Cette série d’accords traduit la volonté commune de consolider les relations économiques et stratégiques, dans un contexte où Libreville entend accélérer son industrialisation et redéfinir certains aspects de son partenariat avec Paris.
Le Gabon mise sur la transformation locale du manganèse
Deuxième producteur mondial de manganèse, le Gabon poursuit sa stratégie de valorisation de ses ressources minières. Les autorités ont annoncé l’interdiction des exportations de manganèse brut à compter de janvier 2029, afin de favoriser la transformation locale et de créer davantage de valeur ajoutée sur le territoire national.

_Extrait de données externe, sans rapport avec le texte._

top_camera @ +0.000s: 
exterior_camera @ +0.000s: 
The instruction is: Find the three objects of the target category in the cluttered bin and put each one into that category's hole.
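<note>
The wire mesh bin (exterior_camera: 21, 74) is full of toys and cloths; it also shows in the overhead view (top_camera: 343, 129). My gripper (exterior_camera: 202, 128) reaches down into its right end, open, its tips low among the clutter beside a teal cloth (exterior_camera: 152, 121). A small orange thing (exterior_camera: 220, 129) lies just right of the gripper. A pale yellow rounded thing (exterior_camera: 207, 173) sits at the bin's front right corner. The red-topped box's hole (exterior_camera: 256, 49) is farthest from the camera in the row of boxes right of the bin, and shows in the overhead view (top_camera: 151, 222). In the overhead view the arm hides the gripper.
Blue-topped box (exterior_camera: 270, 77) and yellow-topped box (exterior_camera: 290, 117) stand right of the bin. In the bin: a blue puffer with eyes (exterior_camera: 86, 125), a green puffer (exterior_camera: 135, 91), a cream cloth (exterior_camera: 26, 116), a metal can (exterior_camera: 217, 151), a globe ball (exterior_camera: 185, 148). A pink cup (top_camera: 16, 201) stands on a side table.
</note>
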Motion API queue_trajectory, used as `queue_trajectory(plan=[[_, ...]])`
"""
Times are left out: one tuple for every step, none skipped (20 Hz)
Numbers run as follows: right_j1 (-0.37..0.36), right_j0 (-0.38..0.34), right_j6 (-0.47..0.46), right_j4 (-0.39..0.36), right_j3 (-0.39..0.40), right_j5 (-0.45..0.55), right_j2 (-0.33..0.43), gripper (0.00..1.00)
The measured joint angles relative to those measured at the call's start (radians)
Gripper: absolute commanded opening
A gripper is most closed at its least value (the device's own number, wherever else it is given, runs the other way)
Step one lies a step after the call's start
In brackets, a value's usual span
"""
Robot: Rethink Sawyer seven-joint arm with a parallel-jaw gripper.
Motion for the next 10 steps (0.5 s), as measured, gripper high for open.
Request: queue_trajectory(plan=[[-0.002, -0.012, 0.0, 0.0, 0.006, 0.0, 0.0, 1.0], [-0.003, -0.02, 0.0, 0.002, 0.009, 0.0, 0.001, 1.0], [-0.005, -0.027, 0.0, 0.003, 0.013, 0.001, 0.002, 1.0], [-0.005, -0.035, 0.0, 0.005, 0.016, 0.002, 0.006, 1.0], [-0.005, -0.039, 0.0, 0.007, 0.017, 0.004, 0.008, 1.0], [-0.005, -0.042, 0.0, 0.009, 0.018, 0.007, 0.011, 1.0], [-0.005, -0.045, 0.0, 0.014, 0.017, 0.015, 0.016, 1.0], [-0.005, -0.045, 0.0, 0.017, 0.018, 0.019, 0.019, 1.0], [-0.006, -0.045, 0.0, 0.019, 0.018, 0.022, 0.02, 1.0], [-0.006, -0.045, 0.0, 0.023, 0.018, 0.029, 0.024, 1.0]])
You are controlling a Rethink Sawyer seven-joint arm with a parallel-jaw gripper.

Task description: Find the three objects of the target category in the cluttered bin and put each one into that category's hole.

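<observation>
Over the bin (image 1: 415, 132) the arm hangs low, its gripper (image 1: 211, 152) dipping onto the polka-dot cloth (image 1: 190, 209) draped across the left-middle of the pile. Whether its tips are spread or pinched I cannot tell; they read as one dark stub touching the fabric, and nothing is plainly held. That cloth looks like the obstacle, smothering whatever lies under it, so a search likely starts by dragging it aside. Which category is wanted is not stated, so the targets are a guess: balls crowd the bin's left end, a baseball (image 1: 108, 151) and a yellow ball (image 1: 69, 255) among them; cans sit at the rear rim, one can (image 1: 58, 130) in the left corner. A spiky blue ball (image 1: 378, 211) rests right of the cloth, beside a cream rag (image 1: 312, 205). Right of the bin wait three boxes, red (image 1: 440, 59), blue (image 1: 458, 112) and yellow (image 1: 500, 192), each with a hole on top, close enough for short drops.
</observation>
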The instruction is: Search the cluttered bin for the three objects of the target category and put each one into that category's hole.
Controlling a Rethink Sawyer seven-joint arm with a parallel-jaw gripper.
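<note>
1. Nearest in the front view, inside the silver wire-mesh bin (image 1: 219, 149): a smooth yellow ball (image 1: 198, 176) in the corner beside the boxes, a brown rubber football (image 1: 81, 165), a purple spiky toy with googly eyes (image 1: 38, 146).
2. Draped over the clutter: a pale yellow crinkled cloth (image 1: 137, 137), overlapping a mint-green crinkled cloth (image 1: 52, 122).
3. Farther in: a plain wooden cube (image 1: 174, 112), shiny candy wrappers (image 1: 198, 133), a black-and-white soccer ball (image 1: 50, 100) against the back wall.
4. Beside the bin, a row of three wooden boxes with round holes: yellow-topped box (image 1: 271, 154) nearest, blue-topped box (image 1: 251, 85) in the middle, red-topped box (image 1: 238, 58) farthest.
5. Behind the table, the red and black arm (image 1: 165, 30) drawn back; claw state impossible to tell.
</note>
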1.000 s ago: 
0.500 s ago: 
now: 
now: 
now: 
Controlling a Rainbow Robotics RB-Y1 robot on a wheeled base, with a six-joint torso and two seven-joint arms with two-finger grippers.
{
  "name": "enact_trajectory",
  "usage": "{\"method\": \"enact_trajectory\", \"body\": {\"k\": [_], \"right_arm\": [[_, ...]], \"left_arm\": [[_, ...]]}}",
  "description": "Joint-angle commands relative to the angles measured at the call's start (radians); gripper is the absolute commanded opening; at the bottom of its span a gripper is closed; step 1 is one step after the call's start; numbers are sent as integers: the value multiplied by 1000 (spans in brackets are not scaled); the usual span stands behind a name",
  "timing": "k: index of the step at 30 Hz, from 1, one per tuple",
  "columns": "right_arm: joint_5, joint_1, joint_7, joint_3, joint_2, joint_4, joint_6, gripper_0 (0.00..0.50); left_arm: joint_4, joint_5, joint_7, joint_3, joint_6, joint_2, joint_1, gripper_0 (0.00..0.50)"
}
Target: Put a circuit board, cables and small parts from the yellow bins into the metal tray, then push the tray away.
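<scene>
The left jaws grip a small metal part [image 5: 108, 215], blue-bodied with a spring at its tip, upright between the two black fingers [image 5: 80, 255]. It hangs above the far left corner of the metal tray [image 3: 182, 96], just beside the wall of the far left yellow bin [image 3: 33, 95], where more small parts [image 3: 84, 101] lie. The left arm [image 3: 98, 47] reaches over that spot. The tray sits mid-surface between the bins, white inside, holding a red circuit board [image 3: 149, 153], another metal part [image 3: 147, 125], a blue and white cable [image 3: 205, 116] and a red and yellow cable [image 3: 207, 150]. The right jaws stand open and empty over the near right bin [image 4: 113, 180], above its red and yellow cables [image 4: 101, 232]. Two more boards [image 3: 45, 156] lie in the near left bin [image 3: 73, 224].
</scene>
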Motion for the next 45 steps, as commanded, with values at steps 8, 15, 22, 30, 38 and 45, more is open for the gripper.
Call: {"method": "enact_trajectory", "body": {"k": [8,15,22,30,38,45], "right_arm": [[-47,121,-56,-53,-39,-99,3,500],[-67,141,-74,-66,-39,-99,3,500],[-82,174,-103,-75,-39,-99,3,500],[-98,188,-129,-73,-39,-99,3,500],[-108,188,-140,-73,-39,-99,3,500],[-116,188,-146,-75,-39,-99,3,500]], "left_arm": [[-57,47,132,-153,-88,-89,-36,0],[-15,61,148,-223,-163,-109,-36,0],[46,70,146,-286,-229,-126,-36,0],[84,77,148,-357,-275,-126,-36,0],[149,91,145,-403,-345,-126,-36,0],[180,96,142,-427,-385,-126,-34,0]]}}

Dans cette perspective, trois projets industriels sont actuellement à l’étude. Ils devraient permettre de transformer jusqu’à 700 000 tonnes de minerai par an d’ici à la fin de 2031, renforçant ainsi la place du Gabon dans la chaîne de valeur des métaux critiques, essentiels à la transition énergétique.Le groupe français Eramet, à travers sa filiale Comilog, principal opérateur du secteur dans le pays, a produit plus de 7,1 millions de tonnes de manganèse en 2025.
L’entreprise précise toutefois que la réalisation de ces investissements reste conditionnée à leur rentabilité économique, notamment à la disponibilité d’une offre énergétique suffisante, un engagement pris par les autorités gabonaises.
Une coopération militaire appelée à évoluer
Outre le volet économique, les deux chefs d’État ont signé un accord d’intention concernant l’avenir du camp militaire français au Gabon. Ce texte prévoit une redéfinition du statut de cette infrastructure, les autorités gabonaises souhaitant récupérer le titre foncier de la base et lui attribuer une nouvelle identité.La présence militaire française devrait désormais être recentrée sur des missions de formation, de conseil et d’accompagnement des forces de défense et de sécurité gabonaises.
Cette évolution s’inscrit dans la volonté de Libreville de renforcer sa souveraineté tout en maintenant une coopération sécuritaire avec la France, adaptée aux nouveaux enjeux régionaux et aux priorités des deux États.